Dog attacks in cities on the rise
Dog attacks in cities are on the rise as recent reports show that people are more likely to be bitten by a dangerous pet dog in a busy city than anywhere else. These findings are related to the gang culture which gravitates towards the centres of the UK’s cities.
Gangs often keep pet dogs as the gang pet and use them threateningly to try to intimidate other gangs or other members of the public. Dog attacks happening in cities are obviously not always associated with gangs, though it is the cause of the heightened likelihood of getting bitten in a city.
Serious dog attacks have the potential to happen in any given situation, at any time, causing a great amount of grief for both the victim and the victim’s friends and family. In recent years, there has been a rise in dog attacks in cities, in particular, London. This is widely believed to be due to a rise in a new gang trend, where illegal or semi-illegal breeds are used as a status symbol amongst rivals and peers. These dog attacks are not always deliberate, though could have been prevented if the owners had treated their dog responsibly.
In general, dog attacks seem to fall into three different categories: purposeful dog attacks (that is, the owner of the dog appears to have trained and instructed their pet to attack another human being), precedential dog attacks (that is, the attack could have been predicted judging from the circumstances and treatment the owner provides the dog with) and unprecedented dog attacks (that is, where the outcome of the dog attack would have been difficult if not impossible to predict). A majority of dog attacks in London tend to display qualities from the former two categories. This tells us two things; that the use of dogs as fighting tools or scare tactics is rising in London; that illegal or semi-illegal breeds of dog (for example, pit-bull mixed breeds) are becoming more popular within certain London cultures.
In January 2010 in South East London, a 34 year old man was attacked by a pit-bull mix-breed while he was on his way back from work. He sustained serious injuries on both the upper and lower right leg, which left him in hospital for four days. After the dog attack occurred, reports surfaced that onlookers had witnessed a gang of four hooded youths fleeing the scene, apparently one of them being the owner of the dog. Using new technologies, police were able to trace the owner of the pit-bull mix-breed; he was put to trial and charged under the current dog attack laws. This type of attack falls into the second category of dog attacks: precedential dog attacks. The dog was not actively instructed to attack the victim on his way back from work. However, the part pit-bull breed (a breed widely known for vicious and dangerous behaviour) was not on kept on its lead in a heavily pedestrianised area by its owner. In addition, later reports surfaced that local residents had often witnessed a gang of hooded youths mistreating a dog of a similar description. Accounts of a dog being kicked and tied up by a chain to a lamppost were reported. This type of negligent behaviour clearly contributed to the making of an aggressive, dangerous dog, something which could have been prevented had the owner treated the dog responsibly.

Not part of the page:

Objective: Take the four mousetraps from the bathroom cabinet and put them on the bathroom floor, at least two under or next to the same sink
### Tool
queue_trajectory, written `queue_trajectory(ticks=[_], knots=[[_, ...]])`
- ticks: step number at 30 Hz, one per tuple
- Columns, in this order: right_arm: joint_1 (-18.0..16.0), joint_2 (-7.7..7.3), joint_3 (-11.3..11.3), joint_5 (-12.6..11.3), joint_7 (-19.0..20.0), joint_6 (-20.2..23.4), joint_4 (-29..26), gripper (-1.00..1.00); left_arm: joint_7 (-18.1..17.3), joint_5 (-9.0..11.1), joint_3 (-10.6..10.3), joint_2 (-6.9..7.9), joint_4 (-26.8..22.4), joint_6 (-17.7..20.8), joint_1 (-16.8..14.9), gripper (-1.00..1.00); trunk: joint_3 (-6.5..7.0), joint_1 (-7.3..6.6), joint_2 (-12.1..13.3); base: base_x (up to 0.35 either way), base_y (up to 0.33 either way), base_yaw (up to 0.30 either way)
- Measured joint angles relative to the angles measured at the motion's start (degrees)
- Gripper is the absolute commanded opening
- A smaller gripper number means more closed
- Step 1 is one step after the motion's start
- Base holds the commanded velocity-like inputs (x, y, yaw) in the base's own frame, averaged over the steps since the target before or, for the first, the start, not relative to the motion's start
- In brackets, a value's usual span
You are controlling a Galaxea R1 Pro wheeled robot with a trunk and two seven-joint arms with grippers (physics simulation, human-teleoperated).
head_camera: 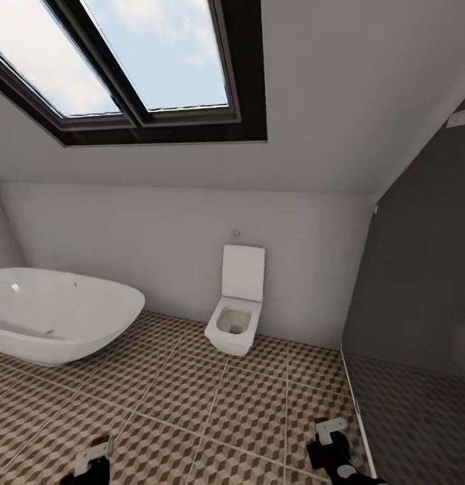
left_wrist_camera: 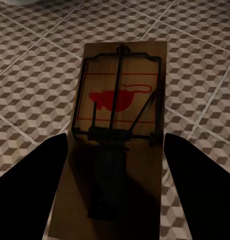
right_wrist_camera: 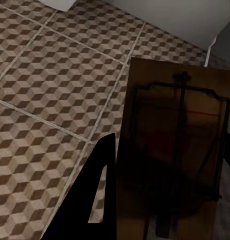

In May 2010, a similar occurred in Brixton, South London, where a 23 year old woman was attacked by a Rottweiler belonging to its owner who lived in the flat above her. The dog attack victim arrived home after a late work shift to find extremely loud music blaring from the flat above her. As she made her way down the stairs to her own flat, after repeatedly knocking on her neighbour’s door to ask him to turn the music down, she found that she was chased by an aggressive Rottweiler – thrown out of her neighbour’s flat in order to follow her. Before managing to lock herself into her own flat, the woman sustained serious hand injuries. Her neighbour was arrested by the police and charged. The dog attack victim in this case, a nurse, gained compensation for emotional trauma and work missed due to the injuries sustained in the attack. It later emerged that people had previously witnessed the Rottweiler owner ‘bragging’ about his ‘scary’ dog in the local area, often threatening to let it off its lead for ‘fun’. This dog attack in this case falls under the category of a purposeful dog attack; the owner fully intended to set his dangerous dog upon his neighbour.
These case studies are just two examples of how dangerous dogs are being utilised by owners to act as a threat to other members of the public. It is important for individuals to remain vigilant against dog attacks and also to seek the appropriate legal advice following any dog attack.